Type 2 diabetes and depression can be a fatal mix

Type 2 diabetes and depression can be a fatal mix
Oct. 26, 2005
Leila Gray
University of Washington News

Type 2 diabetes and depression can be a fatal mix. Patients whose type 2 diabetes was accompanied by minor or major depression had higher mortality rates, compared to patients with type 2 diabetes alone over the three-year period of a recent study in Washington state. The results appear in the November 2005 edition of Diabetes Care, published by the American Diabetes Association.

Researchers at the University of Washington and at Group Health Cooperative, a large, Seattle-based health plan, conducted the study. The researchers surveyed and followed up 4,154 patients with type 2 diabetes. The patients filled out written questionnaires. With patients' consent, automated diagnostic, laboratory, and pharmacy data were collected from Group Health Cooperative. The researchers also reviewed Washington state mortality data to analyze diabetes complications and deaths.

Depression is common among people who have type 2 diabetes. This high prevalence can have unfortunate repercussions. Both minor depression and major depression among people with diabetes are stongly linked with increased mortality.

"Depression may be associated with increased mortality in patients with diabetes because of both behavioral and biological factors," the researchers noted in their article. More work, they added, is needed to untangle the cause-and effect relationships among depression, behavior, diabetes complications, and mortality.

Dr. Wayne Katon, professor and vice chair of the UW Department of Psychiatry and Behavioral Sciences, and an adjunct professor in the UW Department of Family Medicine, led the recent study. He is a noted researcher on the associations between depression, aging, and chronic diseases, and on the medical costs and personal toll from untreated on inadequately treated depression. The research team included Drs. Carolyn Rutter, Greg Simon, Elizabeth Lin, Evette Ludman, and Michael Von Korff from the Group Health Cooperative Center for Health Studies; Dr. Paul Ciechnowski, UW assistant professor of psychiatry and behavioral sciences; Dr. Leslie Kinder from the Veterans Affairs Puget Sound Health Care System; and Dr. Bessie Young from the UW Department of Medicine.

Previous studies by Katon's research group have show that patients with depression and diabetes are less likely to follow diet and exercise guidelines or to check their blood glucose levels, and to have more lapses in filling their prescriptions for oral hypoglycemic, lipid-lowering, and high blood pressure medications. People with depression and diabetes were also more likely to have three or more heart disease risk factors, such as smoking, obesity, and a sedentary lifestyle, compared to people with diabetes alone.

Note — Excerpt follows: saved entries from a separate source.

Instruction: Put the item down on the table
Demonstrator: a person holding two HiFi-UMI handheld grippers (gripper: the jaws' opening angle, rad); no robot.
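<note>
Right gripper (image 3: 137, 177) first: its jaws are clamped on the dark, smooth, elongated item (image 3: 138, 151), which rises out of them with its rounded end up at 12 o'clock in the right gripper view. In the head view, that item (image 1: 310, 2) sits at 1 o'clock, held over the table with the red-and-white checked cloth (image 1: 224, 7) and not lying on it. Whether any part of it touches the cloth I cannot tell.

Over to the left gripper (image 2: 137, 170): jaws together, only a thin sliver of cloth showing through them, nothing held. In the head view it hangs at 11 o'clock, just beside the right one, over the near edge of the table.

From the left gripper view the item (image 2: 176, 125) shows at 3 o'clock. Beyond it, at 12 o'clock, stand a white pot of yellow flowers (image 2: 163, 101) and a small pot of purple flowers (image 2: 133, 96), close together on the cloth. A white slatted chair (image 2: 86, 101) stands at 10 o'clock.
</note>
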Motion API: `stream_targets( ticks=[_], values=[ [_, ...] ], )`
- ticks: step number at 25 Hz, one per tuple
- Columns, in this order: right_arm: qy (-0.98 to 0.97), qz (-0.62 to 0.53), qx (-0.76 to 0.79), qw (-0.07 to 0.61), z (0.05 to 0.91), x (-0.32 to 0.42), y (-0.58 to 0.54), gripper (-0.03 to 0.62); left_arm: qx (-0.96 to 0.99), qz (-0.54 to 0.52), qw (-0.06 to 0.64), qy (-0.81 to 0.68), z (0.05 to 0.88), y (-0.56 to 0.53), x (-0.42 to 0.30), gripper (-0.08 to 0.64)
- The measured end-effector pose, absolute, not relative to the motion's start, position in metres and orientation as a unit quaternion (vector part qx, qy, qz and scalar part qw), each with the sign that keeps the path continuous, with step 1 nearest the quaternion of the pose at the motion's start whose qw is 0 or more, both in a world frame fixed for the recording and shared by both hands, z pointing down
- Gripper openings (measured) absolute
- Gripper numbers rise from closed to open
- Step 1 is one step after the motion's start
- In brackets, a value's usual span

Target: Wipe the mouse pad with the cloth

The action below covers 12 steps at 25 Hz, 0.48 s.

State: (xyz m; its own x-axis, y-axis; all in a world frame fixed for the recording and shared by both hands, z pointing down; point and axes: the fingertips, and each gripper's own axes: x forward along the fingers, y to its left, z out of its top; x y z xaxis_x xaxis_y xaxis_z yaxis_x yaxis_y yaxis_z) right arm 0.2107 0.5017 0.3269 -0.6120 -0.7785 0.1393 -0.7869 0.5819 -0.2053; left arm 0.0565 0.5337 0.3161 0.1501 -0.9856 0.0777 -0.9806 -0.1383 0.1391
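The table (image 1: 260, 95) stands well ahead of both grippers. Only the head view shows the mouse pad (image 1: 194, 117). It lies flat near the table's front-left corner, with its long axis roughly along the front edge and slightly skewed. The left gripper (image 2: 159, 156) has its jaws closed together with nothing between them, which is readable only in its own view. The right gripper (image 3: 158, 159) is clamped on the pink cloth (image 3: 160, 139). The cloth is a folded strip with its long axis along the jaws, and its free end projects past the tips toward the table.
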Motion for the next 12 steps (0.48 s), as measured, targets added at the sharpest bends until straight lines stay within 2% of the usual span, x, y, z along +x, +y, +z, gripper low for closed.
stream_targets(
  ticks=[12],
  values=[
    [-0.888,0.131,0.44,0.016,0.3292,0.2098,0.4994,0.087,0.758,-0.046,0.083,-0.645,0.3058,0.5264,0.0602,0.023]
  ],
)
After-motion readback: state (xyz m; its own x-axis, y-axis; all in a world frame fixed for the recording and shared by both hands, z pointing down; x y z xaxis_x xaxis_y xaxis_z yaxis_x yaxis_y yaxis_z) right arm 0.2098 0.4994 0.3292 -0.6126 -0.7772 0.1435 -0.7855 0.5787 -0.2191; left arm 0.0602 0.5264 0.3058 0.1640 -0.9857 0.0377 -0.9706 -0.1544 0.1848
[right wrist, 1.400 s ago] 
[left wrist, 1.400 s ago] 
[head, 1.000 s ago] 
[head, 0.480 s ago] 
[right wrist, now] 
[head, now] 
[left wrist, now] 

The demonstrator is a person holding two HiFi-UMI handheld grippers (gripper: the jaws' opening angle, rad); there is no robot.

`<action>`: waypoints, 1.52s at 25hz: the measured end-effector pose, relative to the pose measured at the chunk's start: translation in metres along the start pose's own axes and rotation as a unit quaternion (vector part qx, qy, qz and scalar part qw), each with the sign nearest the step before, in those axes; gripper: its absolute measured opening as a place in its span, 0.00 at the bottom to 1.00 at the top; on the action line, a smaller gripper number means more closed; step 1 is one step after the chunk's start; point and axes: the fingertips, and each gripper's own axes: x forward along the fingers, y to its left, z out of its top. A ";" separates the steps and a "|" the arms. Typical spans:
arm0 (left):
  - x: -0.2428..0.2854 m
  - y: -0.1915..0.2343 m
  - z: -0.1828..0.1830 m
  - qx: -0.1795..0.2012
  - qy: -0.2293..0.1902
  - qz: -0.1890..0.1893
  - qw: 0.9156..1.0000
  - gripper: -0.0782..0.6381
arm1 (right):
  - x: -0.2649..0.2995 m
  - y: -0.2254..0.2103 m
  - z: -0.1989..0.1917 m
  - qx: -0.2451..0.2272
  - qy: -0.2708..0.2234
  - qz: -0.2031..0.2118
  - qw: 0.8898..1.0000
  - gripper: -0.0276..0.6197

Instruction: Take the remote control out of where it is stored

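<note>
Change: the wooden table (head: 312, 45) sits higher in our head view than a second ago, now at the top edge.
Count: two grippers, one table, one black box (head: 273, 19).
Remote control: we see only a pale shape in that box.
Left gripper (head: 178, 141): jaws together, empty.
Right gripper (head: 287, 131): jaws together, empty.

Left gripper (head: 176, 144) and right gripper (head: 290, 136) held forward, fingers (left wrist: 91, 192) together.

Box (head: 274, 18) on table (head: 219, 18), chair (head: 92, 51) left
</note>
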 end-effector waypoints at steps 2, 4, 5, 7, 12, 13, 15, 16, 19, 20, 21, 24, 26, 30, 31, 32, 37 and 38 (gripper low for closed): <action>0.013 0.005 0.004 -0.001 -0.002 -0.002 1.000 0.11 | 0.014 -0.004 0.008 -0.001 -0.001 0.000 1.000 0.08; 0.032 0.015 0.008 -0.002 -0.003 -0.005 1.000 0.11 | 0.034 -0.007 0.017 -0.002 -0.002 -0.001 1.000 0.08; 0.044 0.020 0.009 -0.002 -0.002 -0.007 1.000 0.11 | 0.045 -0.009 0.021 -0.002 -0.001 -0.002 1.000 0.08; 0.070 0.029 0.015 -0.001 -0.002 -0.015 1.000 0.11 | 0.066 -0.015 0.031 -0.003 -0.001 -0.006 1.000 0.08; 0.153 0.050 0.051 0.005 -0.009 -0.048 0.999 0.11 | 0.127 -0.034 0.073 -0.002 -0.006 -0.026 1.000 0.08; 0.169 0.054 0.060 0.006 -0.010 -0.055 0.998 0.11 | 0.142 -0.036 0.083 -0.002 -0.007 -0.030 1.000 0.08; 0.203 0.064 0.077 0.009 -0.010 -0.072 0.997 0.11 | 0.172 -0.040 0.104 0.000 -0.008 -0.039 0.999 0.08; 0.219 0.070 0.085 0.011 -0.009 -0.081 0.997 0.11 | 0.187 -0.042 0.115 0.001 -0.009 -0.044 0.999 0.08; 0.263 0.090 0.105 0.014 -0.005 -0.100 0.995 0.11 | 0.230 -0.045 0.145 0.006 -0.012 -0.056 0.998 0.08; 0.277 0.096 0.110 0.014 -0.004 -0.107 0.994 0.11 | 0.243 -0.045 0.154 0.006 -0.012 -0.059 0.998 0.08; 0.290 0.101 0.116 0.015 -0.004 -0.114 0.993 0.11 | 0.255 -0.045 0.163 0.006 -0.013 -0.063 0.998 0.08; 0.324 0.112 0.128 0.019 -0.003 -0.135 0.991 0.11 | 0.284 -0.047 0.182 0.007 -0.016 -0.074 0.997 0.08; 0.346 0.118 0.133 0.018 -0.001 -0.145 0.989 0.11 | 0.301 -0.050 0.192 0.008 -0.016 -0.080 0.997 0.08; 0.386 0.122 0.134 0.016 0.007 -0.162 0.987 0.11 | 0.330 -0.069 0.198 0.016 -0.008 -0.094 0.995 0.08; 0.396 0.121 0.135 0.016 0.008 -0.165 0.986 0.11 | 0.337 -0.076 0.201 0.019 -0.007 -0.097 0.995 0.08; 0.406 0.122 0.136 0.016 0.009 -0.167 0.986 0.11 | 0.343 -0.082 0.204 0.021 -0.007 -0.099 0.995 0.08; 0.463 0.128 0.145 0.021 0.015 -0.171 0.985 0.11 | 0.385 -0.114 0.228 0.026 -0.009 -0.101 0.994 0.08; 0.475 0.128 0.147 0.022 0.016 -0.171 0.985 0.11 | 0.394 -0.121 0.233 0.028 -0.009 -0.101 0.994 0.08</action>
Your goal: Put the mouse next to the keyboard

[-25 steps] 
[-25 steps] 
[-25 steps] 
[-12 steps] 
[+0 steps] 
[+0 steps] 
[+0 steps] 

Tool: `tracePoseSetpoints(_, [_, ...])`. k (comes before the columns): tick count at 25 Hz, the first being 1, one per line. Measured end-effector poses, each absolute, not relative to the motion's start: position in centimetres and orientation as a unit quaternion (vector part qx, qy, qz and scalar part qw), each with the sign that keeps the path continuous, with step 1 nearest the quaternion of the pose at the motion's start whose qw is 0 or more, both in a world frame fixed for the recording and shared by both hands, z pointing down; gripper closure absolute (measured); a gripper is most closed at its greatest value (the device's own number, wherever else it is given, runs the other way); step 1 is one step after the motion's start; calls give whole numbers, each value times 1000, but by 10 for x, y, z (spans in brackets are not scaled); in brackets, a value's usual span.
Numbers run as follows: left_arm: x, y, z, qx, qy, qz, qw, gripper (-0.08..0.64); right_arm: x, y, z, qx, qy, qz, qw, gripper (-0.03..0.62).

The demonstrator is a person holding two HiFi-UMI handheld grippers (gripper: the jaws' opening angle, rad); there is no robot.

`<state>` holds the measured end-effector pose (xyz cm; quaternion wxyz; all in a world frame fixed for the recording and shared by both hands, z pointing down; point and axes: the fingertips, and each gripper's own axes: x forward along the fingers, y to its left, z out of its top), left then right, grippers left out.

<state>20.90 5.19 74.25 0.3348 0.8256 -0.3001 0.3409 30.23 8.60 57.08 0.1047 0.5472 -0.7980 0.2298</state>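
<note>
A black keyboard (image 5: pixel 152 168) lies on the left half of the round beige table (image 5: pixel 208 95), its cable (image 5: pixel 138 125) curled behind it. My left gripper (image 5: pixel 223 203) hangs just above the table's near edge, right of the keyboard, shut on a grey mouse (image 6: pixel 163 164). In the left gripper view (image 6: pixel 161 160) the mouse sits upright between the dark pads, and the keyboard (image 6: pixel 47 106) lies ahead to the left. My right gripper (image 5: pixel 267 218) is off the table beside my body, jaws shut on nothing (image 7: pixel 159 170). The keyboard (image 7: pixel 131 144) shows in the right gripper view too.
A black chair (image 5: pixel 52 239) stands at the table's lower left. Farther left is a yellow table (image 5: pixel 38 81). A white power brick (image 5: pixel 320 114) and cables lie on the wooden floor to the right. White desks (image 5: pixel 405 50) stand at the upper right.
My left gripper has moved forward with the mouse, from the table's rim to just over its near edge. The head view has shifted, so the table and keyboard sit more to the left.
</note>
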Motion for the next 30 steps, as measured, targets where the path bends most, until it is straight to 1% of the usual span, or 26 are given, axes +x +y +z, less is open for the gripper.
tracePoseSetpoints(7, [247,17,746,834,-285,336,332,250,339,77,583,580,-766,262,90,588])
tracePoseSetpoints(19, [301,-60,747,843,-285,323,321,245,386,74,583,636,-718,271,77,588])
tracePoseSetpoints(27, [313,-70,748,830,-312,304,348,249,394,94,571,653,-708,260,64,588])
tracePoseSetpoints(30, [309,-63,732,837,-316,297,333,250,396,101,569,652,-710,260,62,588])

Patients with both depression and diabetes are also significantly more likely to have cardiovascular and cerebrovascular complications. Depression may increase complications, not only because of poor self-care, but possibly through the brain chemistry and nervous system abnormalities that accompany depression, the researchers noted. They added that people may become depressed in response to changes in their ability to function or because of physical symptoms, such as chronic pain from nerves damaged by diabetes.

In the UW and Group Health study, patients with diabetes accompanied by minor depression were less educated and were less likely to be Caucasian, in comparison to the diabetes patients without depression. Patients with diabetes and major depression were significantly younger, less likely to be married, and more likely to be female that were diabetes patients without depression. Both those with major and minor depression were more likely to have two or more diabetes complications, and were more likely to have another medical condition in addition to diabetes. They were also more likely to smoke, to be sedentary, to have obesity, and to have been treated with insulin. Compared to diabetes patients with minor depression, those with major depression were more likely to be younger, female, and unemployed.

The researchers pointed out that a sedentary lifestyl was an important, independent predictor of mortality from diabetes. Earlier studies have shown that a lack of exercise and physical activity can predict depression, and conversely, that depression can predict the development of a sedentary lifestyle. Other studies have shown that improvements in treating depression in diabetes patients can lead to the patient exercising more and to better physical functioning.

The findings on diabetes, depression, and higher mortality rates were similar to results seen in several studies on heart disease and depression, and may eventually point to correlations. In people with coronary artery disease, depression is associated with about a two-fold increase in risk of death. Moreover, cardiovascular illness is a leading cause of death among people with diabetes. Some 70 percent to 80 percent of people with diabetes die from coronary artery disease. Among the biological factors that might account for the link between depression and the heightened risk of heart attack or stroke are increases in the ability of platelet cells to clump together inside of blood vessels, an increase in inflammatory markers, and changes in heart rhythms.

Grants from the National Institute of Mental Health Services Division funded the study.